And so if you're a person that lives in those places, then your access to care is really limited. We've seen huge increases in the number of psychiatric nurse practitioners in both rural and urban places. It's more than doubled the supply in both. And that really is largely due to the explosion of the supply of nurse practitioners in general. We've seen lots of new nurse practitioner training programs, and we've seen nurse practitioners really step up and they have been a big care provider in rural areas. And they've been great in that way. Social workers have also increased in the last 10 years, but still, rural places only have about 60% the supply of urban places. So although it's increasing, it's increasing in urban too. And so the rural-urban disparity has persisted.

And then the within-rural disparity has persisted. And then the other thing that I think is really fascinating about not just the behavioral health workforce, but really about the health workforce in general, is the geographic variation that you see across the country. There are certain census divisions that just have a lot more providers, even in their rural areas. And so I would say the Northeast tends to be the best supplied. And then you see some of the census divisions in the South are typically, not absolutely for every type of provider, but they have a lower supply. They're more challenged, and their rural areas are especially more challenged.
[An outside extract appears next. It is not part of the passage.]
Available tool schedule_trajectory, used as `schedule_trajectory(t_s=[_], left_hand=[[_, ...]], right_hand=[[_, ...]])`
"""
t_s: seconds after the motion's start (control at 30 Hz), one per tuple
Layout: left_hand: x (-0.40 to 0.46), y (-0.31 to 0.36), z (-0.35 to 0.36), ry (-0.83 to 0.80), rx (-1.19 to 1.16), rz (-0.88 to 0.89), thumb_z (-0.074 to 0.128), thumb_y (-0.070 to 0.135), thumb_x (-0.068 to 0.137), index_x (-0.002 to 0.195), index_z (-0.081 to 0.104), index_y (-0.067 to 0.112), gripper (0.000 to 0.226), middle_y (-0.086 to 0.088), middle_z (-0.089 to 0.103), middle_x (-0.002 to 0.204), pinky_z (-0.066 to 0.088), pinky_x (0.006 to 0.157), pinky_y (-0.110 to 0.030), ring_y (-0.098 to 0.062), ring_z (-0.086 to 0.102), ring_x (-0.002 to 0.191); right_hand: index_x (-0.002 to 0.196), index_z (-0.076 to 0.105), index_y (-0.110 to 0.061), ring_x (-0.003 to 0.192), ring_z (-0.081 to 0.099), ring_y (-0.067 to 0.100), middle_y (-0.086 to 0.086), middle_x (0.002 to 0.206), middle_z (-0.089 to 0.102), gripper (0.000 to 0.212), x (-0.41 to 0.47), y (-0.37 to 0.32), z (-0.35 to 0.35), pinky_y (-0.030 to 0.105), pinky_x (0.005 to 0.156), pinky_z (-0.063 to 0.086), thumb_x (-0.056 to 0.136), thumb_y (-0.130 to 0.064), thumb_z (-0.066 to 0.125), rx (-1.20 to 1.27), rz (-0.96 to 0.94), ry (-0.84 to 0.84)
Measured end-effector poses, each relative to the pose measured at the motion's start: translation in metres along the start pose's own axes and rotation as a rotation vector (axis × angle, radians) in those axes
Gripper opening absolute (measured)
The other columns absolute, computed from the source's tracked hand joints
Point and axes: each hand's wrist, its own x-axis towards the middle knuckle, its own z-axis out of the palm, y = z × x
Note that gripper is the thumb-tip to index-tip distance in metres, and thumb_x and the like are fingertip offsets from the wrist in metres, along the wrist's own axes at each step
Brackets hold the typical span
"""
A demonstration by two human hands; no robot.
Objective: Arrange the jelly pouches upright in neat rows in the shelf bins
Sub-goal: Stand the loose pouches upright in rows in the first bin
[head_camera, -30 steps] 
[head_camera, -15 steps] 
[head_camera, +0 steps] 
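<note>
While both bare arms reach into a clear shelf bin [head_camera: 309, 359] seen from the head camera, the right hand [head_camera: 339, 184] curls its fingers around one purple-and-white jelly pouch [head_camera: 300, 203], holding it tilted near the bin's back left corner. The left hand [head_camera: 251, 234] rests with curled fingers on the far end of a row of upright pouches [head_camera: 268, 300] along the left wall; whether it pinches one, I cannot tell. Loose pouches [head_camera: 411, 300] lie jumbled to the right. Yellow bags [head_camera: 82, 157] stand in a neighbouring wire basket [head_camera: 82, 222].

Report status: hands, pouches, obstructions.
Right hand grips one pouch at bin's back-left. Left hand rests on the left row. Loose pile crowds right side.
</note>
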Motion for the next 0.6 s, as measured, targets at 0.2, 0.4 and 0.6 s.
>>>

And counselors have increased as well. I mean, psychiatric nurse practitioners have had the largest percentage increase, recently, but they were very rare to begin with. And so although there's been a big percentage increase, we can't solve the problem that way alone.

There's lots of different kinds of counselors that we looked at and counted. All of those were included in our counts of counselors. And we were consistent across time in terms of how we counted. So the differences that we saw weren't due to just different kinds of counselors being counted, if that makes sense.

Andrew Nelson: Sure. I got you. Of course, not all rural residents that take advantage of behavioral health services require treatment from all of the different types of providers you studied. Can you talk a little bit about the kinds of progression of treatment that you might see with patients in need of more advanced care, like, for example, starting with a counselor and then being referred to some other type of behavioral health provider, like a psychiatric nurse or a psychologist?

Holly Andrilla: Well, sort of, I can, and the reason I say that is we're looking at using the national provider database. So these are people that bill insurance, basically. So it's not a comprehensive list because not everybody that provides services bills themselves, for one. And it isn't claims data, although we have done some looking at claims data. In a rural place, nurse practitioners and family physicians provide a big amount of behavioral healthcare, because they're the people that exist here. You can't have a psychiatrist or a psychologist providing care if there aren't any there. But they may then refer a patient for treatment for more specialized treatment. And even that has been challenging because a lot of that specialized treatment doesn't exist in rural places.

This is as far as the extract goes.